Cho Ha Na dan menantu kakek Choi pun mempraktekkan ide Shin Jae Jun. Mereka menaruh hasil tes DNa di kotak surat rumah kakek Choi.
Menantu kakek Choi dan Cho Ha Na naik ke atas tiang listrik dengan tangga untuk mengawasinya. Kakek Choi pun sudah pulang ke rumah.

“Dia datang….dia datang”guman menantu kakek Choi seraya semakin merapat pada tiang listrik (ada-ada aja kalau kesetrum gimana wkwkw?).
Saat mau masuk ke dalam rumah, kakek Choi pun berhenti sebentar dan menghampiri kotak surat. Ia pun merogoh-rogoh isi kotak surat. Menantu kakek Choi dan Cho Ha Na pun was-was, namun ternyata kakek Choi bukannya mengambil surat tapi mengambil yakult wkwkkw. Kakek Choi pun meminumnya sampai habis lalu masuk ke dalam rumah.
Menantu kakek Choi dan Cho Ha Na pun hanya bisa menghela nafas. Karena hilang keseimbangan Cho Ha Na pun terjatuh.

“Bodoh”guman Cho Ha Na kesal dengan hasil ide Shin Jae Jun.
“Aku sudah melakukan apa yang kau katakan. Tapi lihat apa yang tejadi. Sia-sia semuanya”protes Cho Ha Na kesal.

“Ya, Tuhan, kau ini mengganggu sekali”ucap Shin Jae Jun menanggapi dengan enteng.
“Apa?”hardik Cho Ha Na.
“Baiklah.

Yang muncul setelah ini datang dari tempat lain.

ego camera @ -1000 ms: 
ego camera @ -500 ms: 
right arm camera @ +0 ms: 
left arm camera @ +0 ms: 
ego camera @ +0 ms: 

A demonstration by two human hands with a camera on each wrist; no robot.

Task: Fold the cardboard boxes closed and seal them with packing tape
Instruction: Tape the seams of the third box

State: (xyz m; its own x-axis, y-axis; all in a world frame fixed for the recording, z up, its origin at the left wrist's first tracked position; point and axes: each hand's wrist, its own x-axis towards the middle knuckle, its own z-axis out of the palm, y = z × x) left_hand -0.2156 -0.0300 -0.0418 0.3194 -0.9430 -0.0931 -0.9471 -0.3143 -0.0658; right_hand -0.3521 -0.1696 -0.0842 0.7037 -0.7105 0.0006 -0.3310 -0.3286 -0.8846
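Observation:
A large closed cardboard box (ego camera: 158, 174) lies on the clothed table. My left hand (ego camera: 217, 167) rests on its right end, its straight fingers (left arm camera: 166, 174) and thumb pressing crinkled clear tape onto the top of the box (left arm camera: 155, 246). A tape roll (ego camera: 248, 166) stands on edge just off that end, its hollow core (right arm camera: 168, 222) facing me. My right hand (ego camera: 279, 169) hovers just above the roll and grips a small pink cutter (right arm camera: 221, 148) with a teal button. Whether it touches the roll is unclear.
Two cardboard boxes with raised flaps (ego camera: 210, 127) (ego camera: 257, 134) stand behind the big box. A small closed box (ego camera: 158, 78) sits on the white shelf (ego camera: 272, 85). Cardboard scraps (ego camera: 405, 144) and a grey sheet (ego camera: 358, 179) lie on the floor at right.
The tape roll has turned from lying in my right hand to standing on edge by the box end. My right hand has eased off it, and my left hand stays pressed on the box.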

Aku punya ide yang lebih baik”ucap Shin Jae Jun.
“Benarkah?”tanya Cho Ha Na tak percaya.
“Kali ini pasti ide yang hebat”tuntut Cho Ha Na, Shin Jae Jun pun tersenyum.

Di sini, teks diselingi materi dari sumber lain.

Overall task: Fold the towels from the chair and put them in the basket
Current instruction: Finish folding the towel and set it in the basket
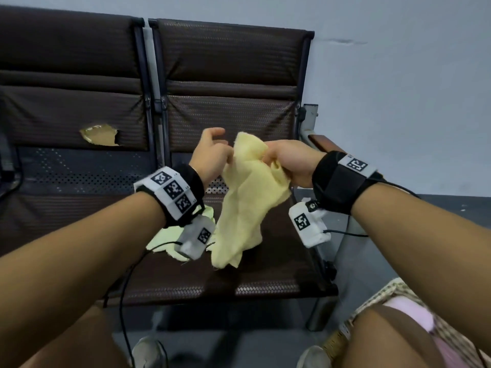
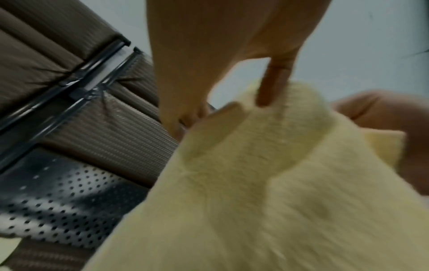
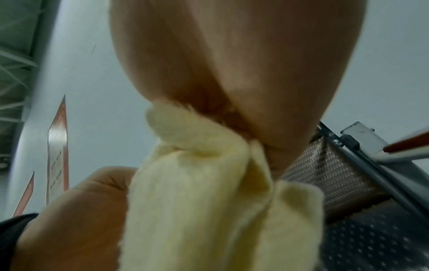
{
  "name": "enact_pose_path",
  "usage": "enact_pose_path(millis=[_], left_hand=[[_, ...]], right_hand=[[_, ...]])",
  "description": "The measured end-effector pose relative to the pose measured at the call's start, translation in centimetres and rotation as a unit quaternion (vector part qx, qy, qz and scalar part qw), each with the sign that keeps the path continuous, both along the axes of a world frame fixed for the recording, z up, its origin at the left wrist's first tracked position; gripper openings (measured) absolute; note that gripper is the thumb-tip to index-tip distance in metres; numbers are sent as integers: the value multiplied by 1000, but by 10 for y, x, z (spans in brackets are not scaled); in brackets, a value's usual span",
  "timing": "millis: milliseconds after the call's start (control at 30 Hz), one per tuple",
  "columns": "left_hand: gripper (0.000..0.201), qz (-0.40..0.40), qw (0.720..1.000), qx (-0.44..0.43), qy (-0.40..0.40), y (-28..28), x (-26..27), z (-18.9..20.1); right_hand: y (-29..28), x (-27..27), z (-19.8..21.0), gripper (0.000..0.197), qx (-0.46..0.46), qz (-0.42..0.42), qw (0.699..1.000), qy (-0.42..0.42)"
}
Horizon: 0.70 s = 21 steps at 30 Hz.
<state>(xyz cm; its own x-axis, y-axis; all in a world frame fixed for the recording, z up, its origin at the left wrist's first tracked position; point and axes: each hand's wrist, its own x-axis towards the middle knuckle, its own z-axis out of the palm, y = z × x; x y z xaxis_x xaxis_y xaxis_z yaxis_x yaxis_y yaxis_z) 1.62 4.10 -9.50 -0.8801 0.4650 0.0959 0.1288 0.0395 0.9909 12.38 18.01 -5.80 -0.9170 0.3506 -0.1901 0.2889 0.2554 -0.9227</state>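
Both hands pinch the yellow towel at its top, so a loose pinch could drop it on the chair

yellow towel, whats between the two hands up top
In the head view only the bunched top edge of the yellow towel spans between the left hand and right hand; both pinch it.

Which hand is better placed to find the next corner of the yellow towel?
Probably left. The right hand grips the bunched top of the yellow towel, bearing it; the left hand only pinches its edge.
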Motion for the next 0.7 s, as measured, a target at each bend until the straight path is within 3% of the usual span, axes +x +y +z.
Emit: enact_pose_path(millis=[67, 133, 167, 233, 300, 367, 433, 533, 633, 700], left_hand=[[64, -123, 989, -33, -72, -2, -8, 1], [53, -233, 963, -54, -120, -6, -11, 4], [46, -245, 960, -47, -127, -7, -13, 5], [33, -213, 972, -17, -100, -5, -19, 4], [30, -167, 985, -11, -52, -1, -25, 1], [31, -121, 992, -34, -5, 4, -30, -2], [29, -63, 996, -48, 40, 10, -36, -3], [14, 4, 995, -38, 90, 19, -42, 3], [20, 0, 994, -24, 106, 19, -47, 4], [19, -12, 994, -32, 107, 15, -46, -9]], right_hand=[[2, -1, 2, 46, -1, 25, 1000, 9], [9, -4, 4, 42, 1, 24, 1000, 16], [14, -5, 5, 37, 12, 33, 999, 16], [28, -6, 7, 29, 114, 76, 990, -20], [42, -7, 9, 25, 286, 87, 950, -88], [52, -12, 7, 20, 406, 55, 907, -100], [61, -18, 2, 22, 416, -5, 909, -39], [65, -26, -3, 23, 360, -82, 926, 81], [67, -28, -9, 11, 327, -97, 930, 137], [67, -26, -19, 16, 307, -75, 939, 135]])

Pagi hari kakek Choi sudah minum yakult tiba-tiba Shin Jae Jun datang dengan menyamar sebagai tukang pos.
“Permisi. Apakah anda tinggal di rumah ini?”tanya Shin Jae Jun.
“Iya”jawab kakek Choi.
“Ada kiriman untuk anda. Iya, untuk Choi Gun Woo. Apakah itu nama bapak”uja Shin Jae Jun seraya mengecek sebuah surat yang dibawanya.
“Itu nama anakku”jawab kakek Choi.
“Oh, kalau begitu, bisa bapak beri label di sini?”tanya Shin Jae Jun seraya menunjukkan tempatnya.

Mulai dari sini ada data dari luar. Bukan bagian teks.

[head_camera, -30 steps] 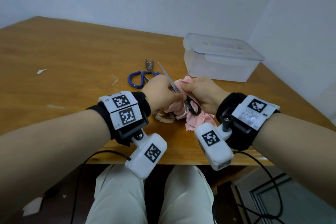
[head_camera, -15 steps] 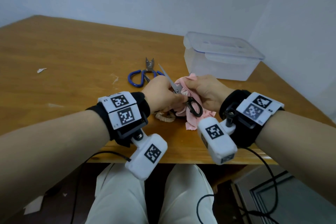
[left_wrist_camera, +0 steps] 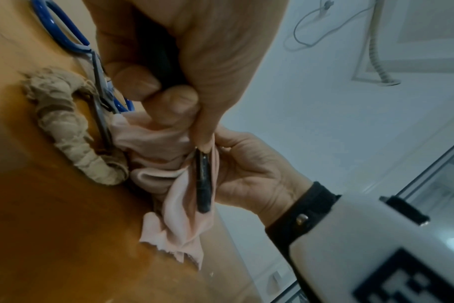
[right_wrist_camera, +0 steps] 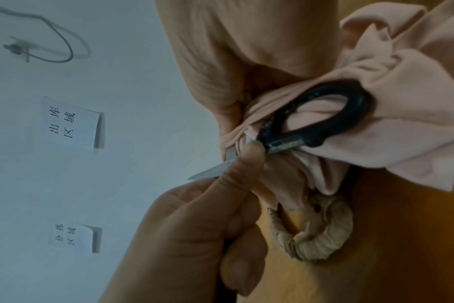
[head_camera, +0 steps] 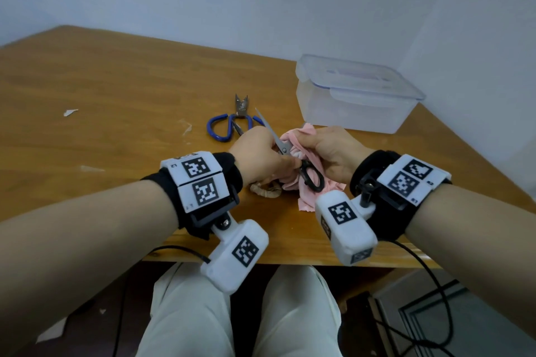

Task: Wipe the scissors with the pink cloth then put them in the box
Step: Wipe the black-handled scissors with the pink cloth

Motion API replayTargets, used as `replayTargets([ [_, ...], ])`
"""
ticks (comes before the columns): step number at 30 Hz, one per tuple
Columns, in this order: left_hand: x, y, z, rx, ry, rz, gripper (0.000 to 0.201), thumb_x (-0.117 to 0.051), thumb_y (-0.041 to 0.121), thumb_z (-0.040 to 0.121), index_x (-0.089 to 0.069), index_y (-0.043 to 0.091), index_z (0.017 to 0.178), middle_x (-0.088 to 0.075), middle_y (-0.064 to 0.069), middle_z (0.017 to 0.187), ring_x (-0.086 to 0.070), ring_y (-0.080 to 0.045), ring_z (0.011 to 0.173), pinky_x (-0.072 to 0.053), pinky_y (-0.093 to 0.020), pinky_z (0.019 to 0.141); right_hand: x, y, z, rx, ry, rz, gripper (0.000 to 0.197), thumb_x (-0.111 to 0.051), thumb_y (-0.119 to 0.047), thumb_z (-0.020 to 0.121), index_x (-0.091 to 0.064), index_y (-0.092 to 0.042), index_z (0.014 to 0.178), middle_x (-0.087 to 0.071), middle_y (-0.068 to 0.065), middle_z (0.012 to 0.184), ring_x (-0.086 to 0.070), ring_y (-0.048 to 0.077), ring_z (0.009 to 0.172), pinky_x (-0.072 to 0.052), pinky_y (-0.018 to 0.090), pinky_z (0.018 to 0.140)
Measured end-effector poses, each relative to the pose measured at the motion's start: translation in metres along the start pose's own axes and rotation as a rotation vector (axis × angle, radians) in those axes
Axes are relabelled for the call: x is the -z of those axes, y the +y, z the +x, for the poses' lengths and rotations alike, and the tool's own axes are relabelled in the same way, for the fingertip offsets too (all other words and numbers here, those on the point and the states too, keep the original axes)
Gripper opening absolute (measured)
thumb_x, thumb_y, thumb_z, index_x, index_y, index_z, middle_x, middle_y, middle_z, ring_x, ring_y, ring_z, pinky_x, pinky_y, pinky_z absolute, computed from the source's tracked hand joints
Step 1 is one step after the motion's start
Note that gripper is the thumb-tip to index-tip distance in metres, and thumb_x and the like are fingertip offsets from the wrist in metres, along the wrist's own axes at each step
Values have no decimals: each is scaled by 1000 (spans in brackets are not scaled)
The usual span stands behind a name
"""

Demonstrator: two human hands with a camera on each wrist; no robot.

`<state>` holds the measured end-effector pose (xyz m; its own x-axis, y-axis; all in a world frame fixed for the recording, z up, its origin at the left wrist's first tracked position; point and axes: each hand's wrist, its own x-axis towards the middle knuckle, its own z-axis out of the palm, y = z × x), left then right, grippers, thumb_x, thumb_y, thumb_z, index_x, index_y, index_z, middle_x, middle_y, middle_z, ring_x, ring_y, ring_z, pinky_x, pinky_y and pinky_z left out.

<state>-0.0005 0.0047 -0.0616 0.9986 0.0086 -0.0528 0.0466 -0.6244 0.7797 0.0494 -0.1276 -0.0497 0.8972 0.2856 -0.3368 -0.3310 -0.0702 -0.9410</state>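
Observation:
Small scissors [head_camera: 311, 178] with black handles and silver blades are held over the table, tips pointing up and away. My left hand [head_camera: 261, 156] pinches them near the pivot, thumb on the blade base [right_wrist_camera: 254, 148]. My right hand [head_camera: 333, 153] grips the pink cloth [head_camera: 309, 197], bunched around the scissors' shank and behind the black handle loop [right_wrist_camera: 350, 114]. In the left wrist view the handle [left_wrist_camera: 203, 184] lies against the cloth [left_wrist_camera: 174, 225]. The clear plastic box [head_camera: 353, 104] stands at the back right with its lid on.
Blue-handled scissors [head_camera: 220, 130] lie on the wooden table [head_camera: 116, 95] just beyond my left hand. A beige cloth-wrapped ring [head_camera: 265, 190] lies under my hands. Paper scraps [head_camera: 70, 112] dot the left side. The table's front edge is close to my wrists.
My right hand has shifted a little with the cloth along the scissors, and its wrist has turned slightly. The left hand keeps its hold in the same place.

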Motion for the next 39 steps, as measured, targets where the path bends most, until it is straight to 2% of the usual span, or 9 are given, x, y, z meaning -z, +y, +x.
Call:
replayTargets([
  [3,-2,2,0,3,-2,2,35,-69,31,86,-54,8,64,-52,-8,55,-41,-16,39,-30,-19,34,1,-1,3,28,81,-10,22,-53,-5,94,-68,0,79,-65,13,66,-60,14,48,-52,21,47],
  [6,-1,1,0,8,-17,-59,34,-71,31,85,-63,-1,77,-59,-14,65,-47,-20,46,-35,-24,39,4,0,6,15,105,-22,18,-55,-7,94,-69,-1,85,-68,18,82,-66,23,64,-58,33,58],
  [9,-1,-1,0,25,-26,-44,42,-72,34,84,-68,-7,89,-67,-20,75,-50,-21,50,-38,-27,45,7,2,5,-18,38,-40,21,-52,-9,96,-68,-1,84,-68,15,74,-65,20,60,-59,33,61],
  [17,-4,0,0,27,-24,16,34,-73,34,82,-56,8,67,-51,-4,52,-45,-13,37,-34,-19,35,10,-3,9,-29,161,-49,13,-60,-10,90,-71,-2,92,-69,23,104,-67,34,94,-54,49,87],
  [22,-3,2,-2,29,-28,3,32,-73,33,83,-59,6,71,-53,-5,54,-45,-13,37,-36,-21,37,11,-3,14,-26,168,-75,12,-62,-8,89,-70,-1,93,-69,21,102,-68,32,90,-55,47,85],
  [30,3,-3,-4,46,-53,-36,32,-73,31,83,-65,1,77,-56,-10,59,-48,-18,42,-40,-28,44,31,-9,29,-39,381,-44,14,-60,-14,92,-67,-3,91,-70,19,100,-69,33,89,-55,49,84],
  [33,6,-4,-1,34,-8,0,33,-73,34,83,-61,5,72,-50,-6,54,-41,-12,35,-33,-23,37,28,-8,21,-56,250,-72,10,-61,-4,89,-70,0,85,-70,20,95,-69,32,88,-55,46,86],
  [36,4,-3,3,28,-5,-13,35,-72,35,83,-63,1,79,-49,-6,55,-39,-10,32,-32,-22,35,23,-6,13,-84,55,-77,21,-62,1,84,-64,6,104,-67,25,106,-67,35,97,-51,51,91],
  [39,2,-3,5,2,-4,-25,38,-71,34,84,-67,-3,93,-53,-10,63,-41,-13,35,-34,-22,36,21,-9,7,-84,-80,-90,15,-52,-3,93,-63,1,103,-66,22,96,-64,28,82,-52,43,85],
])
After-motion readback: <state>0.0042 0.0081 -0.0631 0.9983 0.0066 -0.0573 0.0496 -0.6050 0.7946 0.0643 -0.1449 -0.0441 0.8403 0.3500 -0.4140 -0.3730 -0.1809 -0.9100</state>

Kakek pun mengeceknya lalu bergegas masuk ke dalam rumah. Namun Shin Jae Jun menahannya, “Anda bisa tanda tangani saja”seunya seraya menyodorkan sebuah pena.
Kakek Choi pun menghentikan langkahnya lalu menandatangni tanda terima suratnya. Shin Jae Jun pun menyerahkan hasil tes DNAnya pada kakek. Kakek pun menerimanya.
“Tolong berikan ini padanya”pinta Shin Jae Jun.
“Baiklah”jawab kakek Choi. Shin Jae Jun pun bergegas pergi dan kakek memperhatikan surat DNA itu.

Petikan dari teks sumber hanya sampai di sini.